Articles Posted in Alimony

When you’re going through a divorce, there are many things that may concern you, especially if you make a substantially larger income than your spouse. Obviously, one of those things is your spouse seeking alimony for a long duration, perhaps even indefinite alimony. However, there are some things you can do that will limit the amount of alimony the judge will order – or perhaps even allow you to avoid an alimony obligation entirely. To best protect yourself from an excessively large alimony obligation, be sure you have representation from an experienced Maryland family law attorney every step of the way.

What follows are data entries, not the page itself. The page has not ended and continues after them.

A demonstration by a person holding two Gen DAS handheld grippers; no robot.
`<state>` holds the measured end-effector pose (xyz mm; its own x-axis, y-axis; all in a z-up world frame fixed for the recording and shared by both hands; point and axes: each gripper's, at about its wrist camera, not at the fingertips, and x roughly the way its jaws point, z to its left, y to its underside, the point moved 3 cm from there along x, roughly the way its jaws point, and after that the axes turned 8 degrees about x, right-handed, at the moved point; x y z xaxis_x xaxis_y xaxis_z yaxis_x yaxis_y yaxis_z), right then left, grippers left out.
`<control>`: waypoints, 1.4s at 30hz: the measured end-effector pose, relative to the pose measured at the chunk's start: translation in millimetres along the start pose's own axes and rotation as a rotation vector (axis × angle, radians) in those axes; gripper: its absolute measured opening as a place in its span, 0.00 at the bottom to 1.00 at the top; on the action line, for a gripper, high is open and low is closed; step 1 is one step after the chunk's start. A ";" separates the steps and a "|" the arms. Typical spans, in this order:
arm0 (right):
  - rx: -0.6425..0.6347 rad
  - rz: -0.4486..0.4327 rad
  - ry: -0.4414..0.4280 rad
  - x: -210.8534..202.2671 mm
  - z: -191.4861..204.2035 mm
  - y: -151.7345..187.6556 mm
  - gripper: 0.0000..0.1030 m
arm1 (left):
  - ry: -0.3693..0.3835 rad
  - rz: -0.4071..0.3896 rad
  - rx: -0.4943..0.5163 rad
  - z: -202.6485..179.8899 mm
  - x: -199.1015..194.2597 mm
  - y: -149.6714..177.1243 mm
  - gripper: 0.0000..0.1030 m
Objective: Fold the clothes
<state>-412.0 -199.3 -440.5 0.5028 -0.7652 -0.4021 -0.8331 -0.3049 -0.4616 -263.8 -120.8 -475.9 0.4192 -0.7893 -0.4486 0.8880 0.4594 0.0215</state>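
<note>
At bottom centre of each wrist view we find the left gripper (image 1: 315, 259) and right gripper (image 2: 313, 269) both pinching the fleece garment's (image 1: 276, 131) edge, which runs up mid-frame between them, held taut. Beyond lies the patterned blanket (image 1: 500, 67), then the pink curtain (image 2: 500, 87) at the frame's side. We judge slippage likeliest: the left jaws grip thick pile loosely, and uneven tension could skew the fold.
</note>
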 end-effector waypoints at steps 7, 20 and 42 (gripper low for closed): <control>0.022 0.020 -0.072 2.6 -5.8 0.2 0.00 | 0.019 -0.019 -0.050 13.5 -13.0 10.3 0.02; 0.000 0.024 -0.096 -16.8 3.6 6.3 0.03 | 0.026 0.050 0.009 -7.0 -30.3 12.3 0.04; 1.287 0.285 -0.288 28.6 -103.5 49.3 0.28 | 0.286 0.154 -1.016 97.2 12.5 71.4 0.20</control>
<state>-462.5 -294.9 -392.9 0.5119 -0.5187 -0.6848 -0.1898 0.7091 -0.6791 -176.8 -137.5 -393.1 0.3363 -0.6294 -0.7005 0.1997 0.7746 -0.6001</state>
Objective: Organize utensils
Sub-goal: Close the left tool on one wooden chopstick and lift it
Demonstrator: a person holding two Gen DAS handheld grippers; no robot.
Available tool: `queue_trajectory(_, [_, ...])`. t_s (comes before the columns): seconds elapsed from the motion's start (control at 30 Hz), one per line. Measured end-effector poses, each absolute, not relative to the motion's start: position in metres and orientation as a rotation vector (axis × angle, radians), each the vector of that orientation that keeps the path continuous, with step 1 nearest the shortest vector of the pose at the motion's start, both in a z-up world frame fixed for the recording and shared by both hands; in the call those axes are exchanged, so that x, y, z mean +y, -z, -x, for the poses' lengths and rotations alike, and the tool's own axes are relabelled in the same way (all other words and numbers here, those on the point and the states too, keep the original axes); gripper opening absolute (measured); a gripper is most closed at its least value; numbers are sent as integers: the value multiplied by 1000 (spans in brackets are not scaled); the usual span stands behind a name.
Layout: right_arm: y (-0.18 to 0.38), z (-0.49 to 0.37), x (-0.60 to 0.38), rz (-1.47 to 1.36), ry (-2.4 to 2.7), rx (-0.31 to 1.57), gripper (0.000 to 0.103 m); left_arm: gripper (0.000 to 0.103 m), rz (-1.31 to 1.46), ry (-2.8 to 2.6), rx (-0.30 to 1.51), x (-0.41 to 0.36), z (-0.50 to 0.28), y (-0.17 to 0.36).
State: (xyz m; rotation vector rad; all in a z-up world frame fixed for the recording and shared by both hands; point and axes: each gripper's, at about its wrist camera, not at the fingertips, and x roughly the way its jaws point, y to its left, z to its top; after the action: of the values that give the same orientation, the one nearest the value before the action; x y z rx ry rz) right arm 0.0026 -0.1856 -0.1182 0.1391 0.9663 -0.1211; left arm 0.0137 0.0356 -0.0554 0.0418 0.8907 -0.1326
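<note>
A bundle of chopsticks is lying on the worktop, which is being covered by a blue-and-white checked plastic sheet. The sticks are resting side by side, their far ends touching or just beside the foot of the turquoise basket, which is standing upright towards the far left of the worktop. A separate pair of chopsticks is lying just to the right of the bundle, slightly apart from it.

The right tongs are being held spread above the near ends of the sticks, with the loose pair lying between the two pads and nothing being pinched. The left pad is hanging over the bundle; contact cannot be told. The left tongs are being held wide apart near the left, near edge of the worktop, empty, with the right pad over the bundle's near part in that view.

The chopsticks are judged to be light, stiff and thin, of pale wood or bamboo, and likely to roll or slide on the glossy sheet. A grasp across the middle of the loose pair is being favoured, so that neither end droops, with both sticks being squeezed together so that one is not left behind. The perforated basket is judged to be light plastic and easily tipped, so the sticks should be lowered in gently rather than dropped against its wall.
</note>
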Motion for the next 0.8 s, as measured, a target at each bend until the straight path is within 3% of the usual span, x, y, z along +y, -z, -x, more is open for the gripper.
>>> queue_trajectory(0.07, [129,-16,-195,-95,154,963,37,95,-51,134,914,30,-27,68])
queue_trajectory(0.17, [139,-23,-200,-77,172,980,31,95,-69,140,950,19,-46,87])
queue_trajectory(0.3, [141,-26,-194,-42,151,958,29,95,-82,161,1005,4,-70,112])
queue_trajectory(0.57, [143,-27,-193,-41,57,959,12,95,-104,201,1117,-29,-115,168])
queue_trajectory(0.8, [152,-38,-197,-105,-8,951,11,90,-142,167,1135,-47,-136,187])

A recent case involving a Montgomery County couple shows the way one wife achieved this goal. The wife was a medical doctor employed by the FDA, making around $180,000-200,000 per year. The husband never made even ½ that amount and, at the time of the couple’s divorce, alleged that he made “a mere $30,000” per year. The husband alleged that he had made multiple attempts to secure full-time employment, but had failed each time. He also asserted that his monthly expenses exceeded what he was making by several thousand dollars per month.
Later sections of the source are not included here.